UAE Mandates Food Outlets To Display Calorie Content Of Meals 

The UAE is about to introduce mandatory measures for restaurants and other food outlets to display the calorie content of the food that is been served by them. The move is aimed at customers making healthy dietary choices, as stated by the authorities.  

Dr Sultan bin Ahmed Al Jaber, Minister of Industry and Advanced Technology told the Federal National Council (FNC) that his ministry is currently working with the Ministry of Health and Prevention and other food regulatory authorities in the UAE to roll out a project to set guidelines specifying the number of calories and all ingredients in the meals served by restaurants and other food outlets in the country. 

Although most of the task is carried out by the Ministry of Health and Prevention, the Ministry of Industry and Advanced Technology has developed standard specifications for the explanatory data of meals served in restaurants and food establishments, as a matter of national contribution and social responsibility. 

The specifications included some factors such as calories and mentioning the names of materials and ingredients added in the food product. All data and basic information have to be featured on the labels. 

According to authorities, the food outlets must give consumers information about nutrition and calorie as it is a direct and convenient way to help people make informed and healthy dietary choices. 

Previously, in 2019, a nutrition labelling policy offering consumers more information about the foods they eat had been approved by the UAE Cabinet. The initiative was taken after the Community Design for Wellbeing Initiative was launched by the National Program for Happiness and Well-being in April 2019. 

The policy seeks to improve public health and raise community awareness by encouraging people to adopt a healthy lifestyle in respect of their food choices. 

The food labelling initiative was part of a series of new directives announced by the UAE Cabinet. Labelling policy on foods adopted a traffic light system that flagged healthy and less healthy foods based on the ingredients and nutritional contents. 

Red, yellow and green labels indicated sugar, salt and fat content, but the system excluded products such as fruit, vegetables, meat and fish, fizzy and energy drinks. 

“The initiative supported the National Food Security Strategy, which aims to sustain food safety, improve nutritional intake and reduce the consumption of unhealthy food by 30 per cent,” said Mariam Almheiri, Minister of State for Food Security. It was stated that achieving these objectives would reduce diet-related diseases and other health issues. 

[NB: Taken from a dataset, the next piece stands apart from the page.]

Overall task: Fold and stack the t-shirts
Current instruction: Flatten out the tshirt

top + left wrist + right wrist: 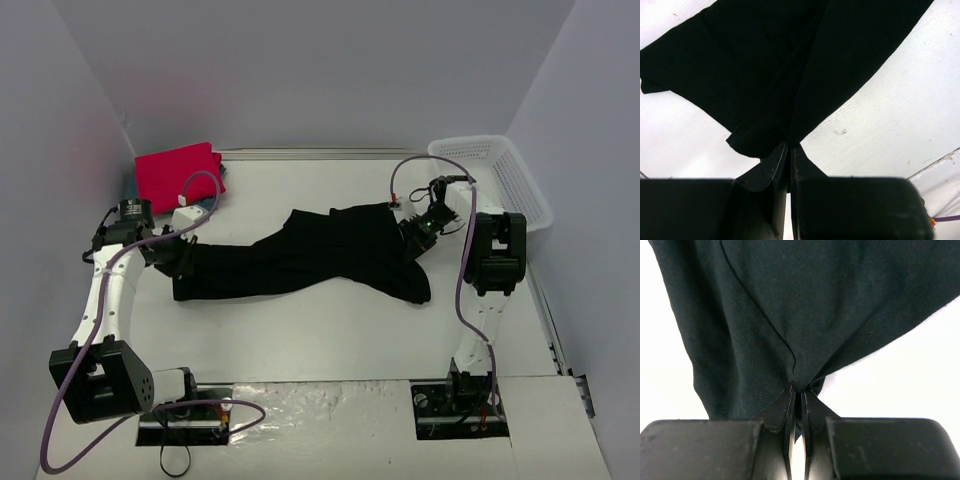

This policy will allow consumers to make better nutritional choices, and boost their confidence in the food industry, which will eventually enhance the national food security in the UAE. 

The Nutrition Labelling Policy was based on the results of a field study carried out by the Community Design for Wellbeing Initiative. Participants said simple and clear systems for food labelling would help them make healthy choices. 

Dubai Municipality had hoped to publish the calorie information policy in all restaurants, cafeterias and cafes with more than five branches.